The basic idea is: we have a bunch of "context" lines carrying information about various different aspects of what's happening in the world. The more different context lines, the better, by and large—the algorithm will eventually find the lines bearing useful predictive information, and ignore the rest. Then there’s one or more pairs of (output signal, supervisor signal). The learning algorithm’s goal is for each output to reliably fire a certain amount of time before the corresponding supervisor.
Here's one way that something like this might work. Let’s say I want Output 1 to fire 0.5 seconds before Supervisor 1. Well, for each context signal, I can track (1) how likely it is to fire 0.5 seconds before Supervisor 1; and (2) how likely it is to fire in general. If that ratio is high, then I’ve found a good predicting signal! So I would edit the synapse strength between that context signal and the output line. (This is just a toy example; see Fine Print at the end.)
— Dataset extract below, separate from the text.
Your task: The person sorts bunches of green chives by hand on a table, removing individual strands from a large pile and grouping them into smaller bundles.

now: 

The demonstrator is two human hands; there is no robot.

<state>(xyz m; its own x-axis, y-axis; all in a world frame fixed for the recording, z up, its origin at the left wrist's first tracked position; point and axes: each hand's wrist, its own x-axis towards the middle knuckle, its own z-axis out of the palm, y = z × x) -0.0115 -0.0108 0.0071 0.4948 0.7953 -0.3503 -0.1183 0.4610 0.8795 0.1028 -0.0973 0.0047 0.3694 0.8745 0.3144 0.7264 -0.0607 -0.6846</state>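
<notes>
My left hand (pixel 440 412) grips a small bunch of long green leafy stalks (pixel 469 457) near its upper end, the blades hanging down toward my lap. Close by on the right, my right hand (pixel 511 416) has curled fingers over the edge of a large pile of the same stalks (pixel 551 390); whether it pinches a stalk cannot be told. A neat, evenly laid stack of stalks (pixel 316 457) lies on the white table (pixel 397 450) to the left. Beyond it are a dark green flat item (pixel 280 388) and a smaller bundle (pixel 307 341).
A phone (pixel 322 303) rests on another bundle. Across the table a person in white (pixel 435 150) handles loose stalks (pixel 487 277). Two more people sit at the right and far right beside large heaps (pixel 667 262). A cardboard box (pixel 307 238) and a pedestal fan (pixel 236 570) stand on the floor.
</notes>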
Here’s a diagram with a bit more detail:
The new thing that this diagram adds—besides the anatomical labels—is the “pattern separation” step at the left. Basically, there’s a trick where you take some context lines, randomly combine them in tons of different ways, sprinkle in some nonlinearity, and voila, you have way more context lines than you started with! This enables the system to learn a wider variety of possible patterns in a single neural-network layer. This is the function of the tiny granule cells in the cerebellum, which famously comprise more than half of neurons in the human brain.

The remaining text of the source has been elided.